--- COLLECTED MATERIAL Enclosed Below ---

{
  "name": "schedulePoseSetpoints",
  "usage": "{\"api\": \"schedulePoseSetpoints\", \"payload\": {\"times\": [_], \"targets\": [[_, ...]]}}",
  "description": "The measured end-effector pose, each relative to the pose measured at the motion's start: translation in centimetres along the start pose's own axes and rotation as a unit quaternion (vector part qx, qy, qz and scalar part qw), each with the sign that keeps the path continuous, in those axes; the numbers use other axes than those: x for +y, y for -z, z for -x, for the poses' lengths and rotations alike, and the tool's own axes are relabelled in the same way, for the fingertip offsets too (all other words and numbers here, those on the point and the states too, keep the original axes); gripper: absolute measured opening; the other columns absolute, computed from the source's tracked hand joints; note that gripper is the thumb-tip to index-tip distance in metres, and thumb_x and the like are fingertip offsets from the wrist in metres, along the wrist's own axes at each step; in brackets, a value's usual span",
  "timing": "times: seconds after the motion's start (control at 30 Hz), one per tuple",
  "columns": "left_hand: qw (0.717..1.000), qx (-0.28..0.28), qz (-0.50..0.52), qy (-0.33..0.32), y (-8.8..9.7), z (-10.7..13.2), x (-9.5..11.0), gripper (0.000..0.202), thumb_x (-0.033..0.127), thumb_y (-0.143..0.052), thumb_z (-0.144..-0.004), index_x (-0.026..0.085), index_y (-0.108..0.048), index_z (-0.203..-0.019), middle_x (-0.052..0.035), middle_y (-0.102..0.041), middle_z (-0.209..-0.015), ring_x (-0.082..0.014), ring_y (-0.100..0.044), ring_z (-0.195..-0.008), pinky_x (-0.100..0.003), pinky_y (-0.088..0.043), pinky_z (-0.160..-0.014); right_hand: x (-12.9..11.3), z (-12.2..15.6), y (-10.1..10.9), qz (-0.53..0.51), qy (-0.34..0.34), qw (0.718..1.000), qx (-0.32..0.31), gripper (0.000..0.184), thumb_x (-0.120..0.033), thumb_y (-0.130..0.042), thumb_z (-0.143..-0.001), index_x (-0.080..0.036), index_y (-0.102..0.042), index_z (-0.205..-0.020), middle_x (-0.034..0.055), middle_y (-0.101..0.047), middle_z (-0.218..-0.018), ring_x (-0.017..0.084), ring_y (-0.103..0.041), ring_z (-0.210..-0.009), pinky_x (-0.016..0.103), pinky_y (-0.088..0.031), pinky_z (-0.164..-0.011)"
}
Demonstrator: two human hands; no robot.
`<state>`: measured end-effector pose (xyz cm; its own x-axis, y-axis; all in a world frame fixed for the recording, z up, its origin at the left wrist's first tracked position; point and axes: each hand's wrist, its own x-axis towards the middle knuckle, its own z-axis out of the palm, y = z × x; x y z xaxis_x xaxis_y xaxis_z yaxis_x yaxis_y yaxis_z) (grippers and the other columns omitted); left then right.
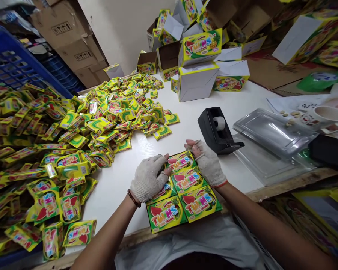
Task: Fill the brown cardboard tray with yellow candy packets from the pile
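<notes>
Several small yellow-green TWINS packs (188,180) lie flat, edge to edge, in a block near the table's front edge. My left hand (149,178), in a white knit glove with bare fingertips, is closed over the block's back left side and partly hides packs there. On the right, my right hand (208,161), gloved the same way, has its fingers curled against the edge of the rearmost pack (181,161). Two packs form the front row, the left one (167,215) overhanging the table edge slightly. A black tape dispenser (218,129) stands just beyond my right hand.
A large heap of loose packs (118,116) spreads across the left, beside a blue plastic crate (28,56). Display boxes (198,82) are stacked at the back. To the right lie clear plastic lids (276,129) and a cup (326,116).
</notes>
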<state>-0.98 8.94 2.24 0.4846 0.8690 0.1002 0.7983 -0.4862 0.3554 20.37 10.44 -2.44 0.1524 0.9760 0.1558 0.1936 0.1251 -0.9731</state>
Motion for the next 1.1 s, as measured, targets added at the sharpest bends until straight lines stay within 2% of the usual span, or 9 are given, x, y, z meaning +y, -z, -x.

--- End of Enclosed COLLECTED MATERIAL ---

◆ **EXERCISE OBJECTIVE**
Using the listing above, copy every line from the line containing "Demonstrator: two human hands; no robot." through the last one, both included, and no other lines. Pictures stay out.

◆ **RESULT FOR THIS TASK**
Demonstrator: two human hands; no robot.
`<state>`: measured end-effector pose (xyz cm; its own x-axis, y-axis; all in a world frame fixed for the recording, z up, its origin at the left wrist's first tracked position; point and axes: each hand's wrist, its own x-axis towards the middle knuckle, its own z-axis out of the palm, y = z × x; x y z xaxis_x xaxis_y xaxis_z yaxis_x yaxis_y yaxis_z) (grippers and the other columns omitted); left then right.
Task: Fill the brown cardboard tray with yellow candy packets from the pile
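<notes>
Several small yellow-green TWINS packs (188,180) lie flat, edge to edge, in a block near the table's front edge. My left hand (149,178), in a white knit glove with bare fingertips, is closed over the block's back left side and partly hides packs there. On the right, my right hand (208,161), gloved the same way, has its fingers curled against the edge of the rearmost pack (181,161). Two packs form the front row, the left one (167,215) overhanging the table edge slightly. A black tape dispenser (218,129) stands just beyond my right hand.
A large heap of loose packs (118,116) spreads across the left, beside a blue plastic crate (28,56). Display boxes (198,82) are stacked at the back. To the right lie clear plastic lids (276,129) and a cup (326,116).
</notes>
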<state>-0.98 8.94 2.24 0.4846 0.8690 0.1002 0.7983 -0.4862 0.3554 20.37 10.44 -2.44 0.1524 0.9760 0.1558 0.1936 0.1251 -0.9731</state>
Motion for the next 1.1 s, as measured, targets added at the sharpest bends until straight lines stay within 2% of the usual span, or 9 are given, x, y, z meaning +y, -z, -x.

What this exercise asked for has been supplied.